_Try it_. Give back each line below verbatim.
--- START ---
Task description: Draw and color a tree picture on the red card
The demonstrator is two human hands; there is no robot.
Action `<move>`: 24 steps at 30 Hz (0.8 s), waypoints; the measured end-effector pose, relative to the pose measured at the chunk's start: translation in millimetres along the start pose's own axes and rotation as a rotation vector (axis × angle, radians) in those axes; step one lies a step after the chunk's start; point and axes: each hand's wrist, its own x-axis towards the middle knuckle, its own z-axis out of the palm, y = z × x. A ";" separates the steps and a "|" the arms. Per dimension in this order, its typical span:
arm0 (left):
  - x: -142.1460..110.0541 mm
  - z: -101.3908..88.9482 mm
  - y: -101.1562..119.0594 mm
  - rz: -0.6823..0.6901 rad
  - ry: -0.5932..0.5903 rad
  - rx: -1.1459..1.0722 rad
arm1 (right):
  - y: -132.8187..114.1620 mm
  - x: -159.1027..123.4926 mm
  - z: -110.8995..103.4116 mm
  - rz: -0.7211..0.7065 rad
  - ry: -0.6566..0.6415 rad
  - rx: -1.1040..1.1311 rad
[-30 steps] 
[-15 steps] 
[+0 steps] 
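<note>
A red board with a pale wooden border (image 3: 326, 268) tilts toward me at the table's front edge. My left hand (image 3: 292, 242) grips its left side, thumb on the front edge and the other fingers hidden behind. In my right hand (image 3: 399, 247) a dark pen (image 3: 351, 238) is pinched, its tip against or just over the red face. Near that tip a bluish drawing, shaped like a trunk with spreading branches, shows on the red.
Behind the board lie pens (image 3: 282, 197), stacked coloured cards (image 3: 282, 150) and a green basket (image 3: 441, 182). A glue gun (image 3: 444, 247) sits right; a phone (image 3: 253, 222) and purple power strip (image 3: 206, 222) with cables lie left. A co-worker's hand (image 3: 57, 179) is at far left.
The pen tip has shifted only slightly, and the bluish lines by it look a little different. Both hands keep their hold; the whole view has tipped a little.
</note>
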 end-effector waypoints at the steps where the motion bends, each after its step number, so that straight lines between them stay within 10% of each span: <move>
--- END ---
_Response area_.
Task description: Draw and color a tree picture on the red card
The demonstrator is two human hands; there is no robot.
Action `<move>`: 24 steps at 30 Hz (0.8 s), waypoints; the measured end-effector pose, relative to the pose measured at the chunk's start: translation in millimetres along the start pose's own axes and rotation as a rotation vector (axis × angle, radians) in those axes; step one lies a step after the chunk's start; point and axes: each hand's wrist, its own x-axis towards the middle knuckle, its own z-axis out of the palm, y = z × x. A ";" separates the steps and a "|" the arms. Per dimension in this order, its typical span:
arm0 (left):
  - x: -142.1460..110.0541 mm
  - z: -101.3908..88.9482 mm
  - y: -101.1562..119.0594 mm
  - rz: -0.6823..0.6901 rad
  - ry: -0.5932..0.5903 rad
  - rx: -1.1459..1.0722 rad
arm1 (right):
  - y: -132.8187..114.1620 mm
  - x: -159.1027..123.4926 mm
  - z: -110.8995..103.4116 mm
  - rz: -0.7211..0.7065 rad
  - ry: -0.6566..0.6415 rad
  - rx: -1.1040..1.1311 rad
[-30 steps] 
[-15 steps] 
[+0 steps] 
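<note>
A red board with a pale wooden border (image 3: 326, 268) tilts toward me at the table's front edge. My left hand (image 3: 292, 242) grips its left side, thumb on the front edge and the other fingers hidden behind. In my right hand (image 3: 399, 247) a dark pen (image 3: 351, 238) is pinched, its tip against or just over the red face. Near that tip a bluish drawing, shaped like a trunk with spreading branches, shows on the red.
Behind the board lie pens (image 3: 282, 197), stacked coloured cards (image 3: 282, 150) and a green basket (image 3: 441, 182). A glue gun (image 3: 444, 247) sits right; a phone (image 3: 253, 222) and purple power strip (image 3: 206, 222) with cables lie left. A co-worker's hand (image 3: 57, 179) is at far left.
The pen tip has shifted only slightly, and the bluish lines by it look a little different. Both hands keep their hold; the whole view has tipped a little.
</note>
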 end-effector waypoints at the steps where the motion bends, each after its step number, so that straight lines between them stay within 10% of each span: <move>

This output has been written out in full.